Criaram um Estatuto da Terra, que
previa uma tímida reforma agrária. Claro que jamais sairia do papel dos
burocratas. O latifúndio estava livre para engolir os camponeses.
A lei de 1962, que controlava remessas de lucros para o estrangeiro, foi
anulada. As multinacionais foram ofertadas com todas as facilidades.
Os mestres do PAEG (Plano de Ação
Econômica do Governo) foram os ministros Otávio Gouveia de Bulhões
(Fazenda) e Roberto Campos (Planejamento).

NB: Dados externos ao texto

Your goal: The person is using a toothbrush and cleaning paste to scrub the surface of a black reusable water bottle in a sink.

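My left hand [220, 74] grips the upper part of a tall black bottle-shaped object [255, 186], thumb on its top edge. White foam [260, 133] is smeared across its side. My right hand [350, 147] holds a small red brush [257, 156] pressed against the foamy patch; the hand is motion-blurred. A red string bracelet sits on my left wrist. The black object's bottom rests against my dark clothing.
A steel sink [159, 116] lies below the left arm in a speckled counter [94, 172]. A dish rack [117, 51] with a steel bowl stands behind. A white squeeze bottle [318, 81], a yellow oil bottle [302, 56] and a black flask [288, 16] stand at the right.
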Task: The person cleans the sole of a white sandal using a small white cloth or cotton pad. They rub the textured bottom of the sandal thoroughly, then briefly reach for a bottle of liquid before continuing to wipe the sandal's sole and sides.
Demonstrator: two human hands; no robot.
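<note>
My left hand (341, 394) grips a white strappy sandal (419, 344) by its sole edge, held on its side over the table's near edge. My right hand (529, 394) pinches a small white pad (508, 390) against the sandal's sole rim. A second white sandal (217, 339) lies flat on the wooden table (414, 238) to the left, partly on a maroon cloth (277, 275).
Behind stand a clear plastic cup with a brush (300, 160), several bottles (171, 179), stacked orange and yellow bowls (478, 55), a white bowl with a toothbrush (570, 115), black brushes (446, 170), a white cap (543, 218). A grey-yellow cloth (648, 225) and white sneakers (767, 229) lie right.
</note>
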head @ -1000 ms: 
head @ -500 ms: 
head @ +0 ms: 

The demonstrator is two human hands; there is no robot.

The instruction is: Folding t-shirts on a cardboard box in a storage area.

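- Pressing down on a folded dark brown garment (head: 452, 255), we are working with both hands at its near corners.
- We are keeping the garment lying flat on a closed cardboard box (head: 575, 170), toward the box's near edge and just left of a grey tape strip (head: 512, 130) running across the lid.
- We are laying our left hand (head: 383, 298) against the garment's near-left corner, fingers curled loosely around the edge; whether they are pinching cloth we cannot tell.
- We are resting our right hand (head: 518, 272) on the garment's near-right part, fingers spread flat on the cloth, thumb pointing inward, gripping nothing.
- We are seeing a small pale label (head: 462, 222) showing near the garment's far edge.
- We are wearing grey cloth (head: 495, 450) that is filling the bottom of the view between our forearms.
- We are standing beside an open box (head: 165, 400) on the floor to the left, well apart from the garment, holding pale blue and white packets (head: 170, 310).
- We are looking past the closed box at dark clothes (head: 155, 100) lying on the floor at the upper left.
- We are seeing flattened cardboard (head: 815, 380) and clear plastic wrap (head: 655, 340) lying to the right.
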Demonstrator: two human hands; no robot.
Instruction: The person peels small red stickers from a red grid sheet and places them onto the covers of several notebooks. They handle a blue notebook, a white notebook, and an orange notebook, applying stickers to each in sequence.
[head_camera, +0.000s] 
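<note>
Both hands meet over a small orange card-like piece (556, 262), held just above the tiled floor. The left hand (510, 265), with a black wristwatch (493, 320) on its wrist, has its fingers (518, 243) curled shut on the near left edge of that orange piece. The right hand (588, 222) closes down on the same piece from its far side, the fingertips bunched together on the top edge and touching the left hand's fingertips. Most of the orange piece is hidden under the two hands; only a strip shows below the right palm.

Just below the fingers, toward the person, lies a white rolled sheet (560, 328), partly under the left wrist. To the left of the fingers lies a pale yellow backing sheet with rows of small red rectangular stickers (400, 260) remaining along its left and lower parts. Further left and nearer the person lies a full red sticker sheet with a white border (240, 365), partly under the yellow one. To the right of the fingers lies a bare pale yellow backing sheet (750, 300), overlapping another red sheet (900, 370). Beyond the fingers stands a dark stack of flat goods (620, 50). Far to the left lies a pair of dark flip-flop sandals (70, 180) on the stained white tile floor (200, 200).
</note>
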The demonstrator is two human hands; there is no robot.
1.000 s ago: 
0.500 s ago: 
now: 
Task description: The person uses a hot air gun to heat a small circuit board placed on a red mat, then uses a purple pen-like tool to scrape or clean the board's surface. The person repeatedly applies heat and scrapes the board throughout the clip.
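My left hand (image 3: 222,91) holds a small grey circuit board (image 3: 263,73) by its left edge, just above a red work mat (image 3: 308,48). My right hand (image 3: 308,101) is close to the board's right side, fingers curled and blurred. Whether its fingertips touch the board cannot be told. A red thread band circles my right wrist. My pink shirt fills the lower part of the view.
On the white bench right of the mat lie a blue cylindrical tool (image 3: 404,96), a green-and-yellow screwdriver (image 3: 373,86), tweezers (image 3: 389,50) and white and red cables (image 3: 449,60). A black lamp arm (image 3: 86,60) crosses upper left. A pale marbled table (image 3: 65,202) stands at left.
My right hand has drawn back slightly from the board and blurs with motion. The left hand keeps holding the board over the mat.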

Para diminuir a inflação, eles aplicaram receitas econômicas
monetaristas. Trataram de tirar o dinheiro de circulação. Para começar,
cortaram os gastos públicos, ou seja, o governo investiria menos em hospitais e
escolas – já se preparava a introdução do ensino pago nas universidades
públicas e começava-se com a política de esvaziamento na qualidade do ensino
público gratuito de boa qualidade, valorizando mais as instituições privadas.
Até antes da Ditadura Militar, estudar em colégios particulares era
amesquinhante demonstração de incompetência para acompanhar o elevadíssimo
nível que então o ensino público mantinha... Em 1964, tinha sido fundado o
Banco Central para controlar todas as operações financeiras do país. Também foi
criada uma nova moeda, o cruzeiro-novo.
Os salários foram considerados os grandes responsáveis pela crise
econômica do país. Claro, os operários deviam estar ganhando fortunas e o país
não poderia suportar um soldador ou torneiro mecânico passando férias na Cote
d’Azur, fazendo compras na Avenue Montaigne, em Paris. Assim, os aumentos
salariais passaram a ser sempre menores do que a inflação. A idéia era fazer
com que o aumento de preços, por causa do crescimento dos salários, fosse cada
vez menor.
Acompanhe o raciocínio dos caras. Por exemplo, se a inflação fosse de
30% naquele ano, a lei obrigava o patrão a conceder um aumento abaixo daquela
inflação, de só, digamos, 20%. Claro que esse patrão iria compensar o prejuízo
de ter de pagar mais salários aumentando os preços de seus produtos e serviços.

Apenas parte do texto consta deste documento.